Leurs yeux sont tous tournés vers moi. Je les méprise, décidé à occuper le coin qui m’appartenait auparavant. Je m’y posais avec Sarah et Louka qui amenait une fille différente à chaque fois. L’argent de papa peut faire des merveilles parfois !
La cours est rectangulaire. On a posé des bancs pour ceux qui veulent s’y poser au lieu d’aller à la cafète. Mon banc est en ciment. Il fait l’angle du coin avec le mur en brique pour dossier. Surpris qu’il ne soit pas déjà repris par quelqu’un d’autre depuis notre départ, je m’y installe. Je sors mon paquet de cigarette et mon briquet de mon sac à dos. J’allume deux clopes d’un coup. J’ai envie de me noyer, ne plus penser à rien. Mon dos se colle au mur. Je tire une taffe que j’expire.
Plus loin, une fille en mini-jupe s’aventure en ma direction.
Ne me cherche pas.
Elle disperse la fumée de ma clope d’un geste de la main avant de se poser à côté de moi. Sans ma permission. La blonde me prend une cigarette. Encore sans ma permission. Je continue à ne pas faire attention à elle.
―Fumer deux clopes en même temps c’est mortel. Moi c’est Clara.

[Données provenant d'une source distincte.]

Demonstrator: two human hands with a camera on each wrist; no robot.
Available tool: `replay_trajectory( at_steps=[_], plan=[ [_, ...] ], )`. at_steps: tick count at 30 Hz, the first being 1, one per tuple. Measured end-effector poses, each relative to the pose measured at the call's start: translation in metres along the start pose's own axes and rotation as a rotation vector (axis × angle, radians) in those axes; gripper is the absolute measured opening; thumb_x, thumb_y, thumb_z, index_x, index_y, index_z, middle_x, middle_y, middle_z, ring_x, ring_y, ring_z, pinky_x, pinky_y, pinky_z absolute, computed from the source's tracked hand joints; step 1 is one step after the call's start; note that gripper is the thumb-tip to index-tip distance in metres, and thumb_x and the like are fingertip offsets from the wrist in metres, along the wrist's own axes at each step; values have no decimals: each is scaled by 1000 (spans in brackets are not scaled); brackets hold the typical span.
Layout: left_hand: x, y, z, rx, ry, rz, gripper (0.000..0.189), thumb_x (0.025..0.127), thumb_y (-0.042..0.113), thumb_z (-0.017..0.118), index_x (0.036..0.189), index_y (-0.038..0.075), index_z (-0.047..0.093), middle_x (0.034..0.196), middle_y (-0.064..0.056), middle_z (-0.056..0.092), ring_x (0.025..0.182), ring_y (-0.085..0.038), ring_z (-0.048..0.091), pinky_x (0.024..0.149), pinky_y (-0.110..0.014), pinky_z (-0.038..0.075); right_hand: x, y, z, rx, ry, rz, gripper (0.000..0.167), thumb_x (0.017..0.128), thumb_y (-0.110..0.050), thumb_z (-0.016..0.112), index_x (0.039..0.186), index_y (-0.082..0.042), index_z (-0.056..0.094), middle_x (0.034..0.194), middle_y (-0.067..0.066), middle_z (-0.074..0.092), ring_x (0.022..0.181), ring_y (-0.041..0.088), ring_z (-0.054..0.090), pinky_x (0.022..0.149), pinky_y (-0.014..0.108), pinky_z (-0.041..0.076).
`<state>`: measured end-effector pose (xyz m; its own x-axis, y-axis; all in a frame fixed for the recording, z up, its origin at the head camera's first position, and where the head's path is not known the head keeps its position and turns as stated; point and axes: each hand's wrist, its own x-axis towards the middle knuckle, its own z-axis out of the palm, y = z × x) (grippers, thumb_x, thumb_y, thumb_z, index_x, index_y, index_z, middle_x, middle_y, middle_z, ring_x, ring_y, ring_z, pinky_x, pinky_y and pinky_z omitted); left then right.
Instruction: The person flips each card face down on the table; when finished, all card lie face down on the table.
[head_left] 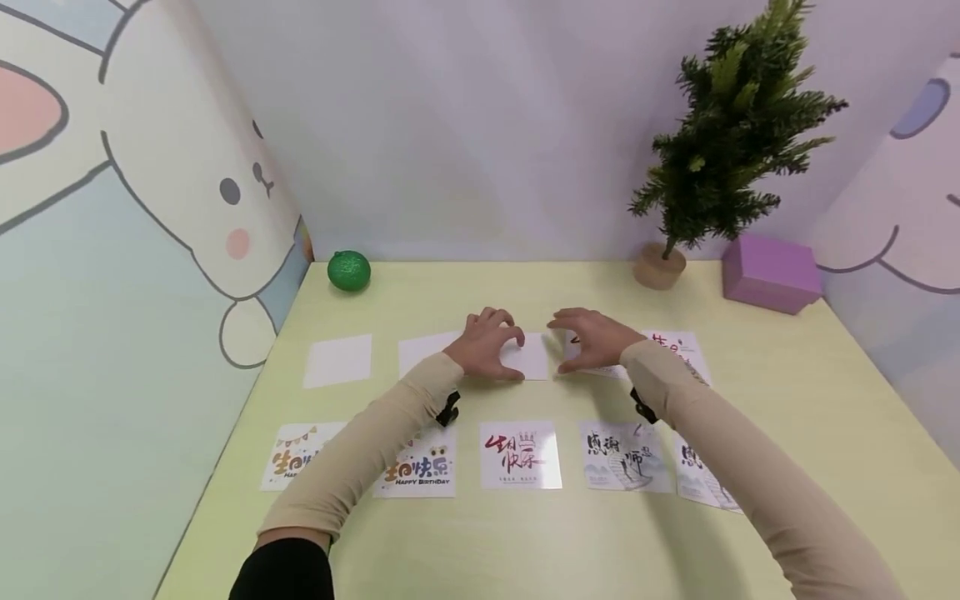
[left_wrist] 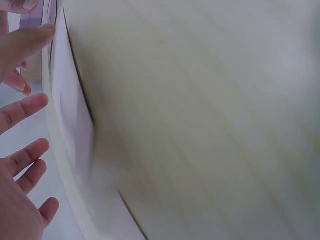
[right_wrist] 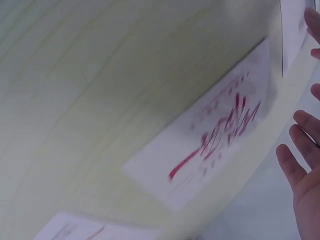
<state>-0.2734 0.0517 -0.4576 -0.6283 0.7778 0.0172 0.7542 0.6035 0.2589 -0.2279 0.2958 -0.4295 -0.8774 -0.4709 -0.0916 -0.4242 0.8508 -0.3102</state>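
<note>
— What is spread out before you?

— A pale table [head_left: 465,546] with two rows of cards [head_left: 521,471] along it

— Which one matters now?

— The blank card [head_left: 532,357], I judge; it lies mid-way along the back row, between my left hand [head_left: 487,346] and my right hand [head_left: 592,337]

— Which is nearer?

— My left: in the head view it overlaps the card's left part, so the card lies to the right of that palm; my right hand hides much of the red card [head_left: 573,350], its tips just beside the blank card's right edge

— Long axis?

— I cannot tell at this slant

— And your grip?

— None seen: on both hands thumb and fingers stand apart, bent, facing each other across the blank card; whether any fingertip touches it, I cannot tell
</note>
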Motion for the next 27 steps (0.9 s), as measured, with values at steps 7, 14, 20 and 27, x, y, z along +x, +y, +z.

Je la toise. La dénommée Clara porte MA clope à ses lèvres et l’allume. Elle joue à la fille super ouverte et un peu bad girl. Malheureusement, cela ne fonctionne pas avec moi.
―Pourquoi es-tu venu te frotter à la mauvaise personne ?
Elle n’est pas mon type de fille. Si elle veut une partie de jambe en l’air, pas de problème.
Ses lèvres forment un O avant d’éclater de rire. Je fronce les sourcils. C’est plus un avertissement qu’une blague.
―Va-t’en, laisse-moi seul. Je ne suis pas là pour me faire des amis. Je claque mes doigts pour appuyer sur mes mots.
Elle jette la clope qu’elle écrase avec son pied. Je continue de fumer tranquille attendant qu’elle parte. Quinze secondes s’écoulent et je sens son regard peser ma personne.
―Pourquoi es-tu de retour au lycée? Tu es mystérieux Ayden. Je cherche simplement à te comprendre.
Elle cherche à me comprendre. La grosse blague. Je pouffe.
―Ne me fais pas rire.
Je serre mes dents et tourne mon attention vers elle pour la première fois. Elle porte du maquillage et d’énormes boucles d’oreilles couverts par ses longs cheveux blonds. Sa chemise laisse voir ses seins mais apparemment ça ne lui gêne pas. Elle me détaille de ses yeux bleus. Je déteste l’idée qu’elle puisse penser me décrypter.
―Pis, arrête de me fixer ainsi.
―Qu’est ce qui t’as rendu aussi dur et mystérieux?
―De quoi tu te mêles? En agissant ainsi tu n’attises que ma haine.
Elle s’en va en déclarant qu’on se reverra. Je n’espère pas pour elle. Je regarde les élèves errer sur la cours. J’attire leur attention de temps en temps. Je ne sais pas si c’est à cause de mon style qui diffère d’eux tous ou parce qu’ils ne s’attendaient pas à revoir un élève qui était censé terminer ses études classiques depuis deux ans.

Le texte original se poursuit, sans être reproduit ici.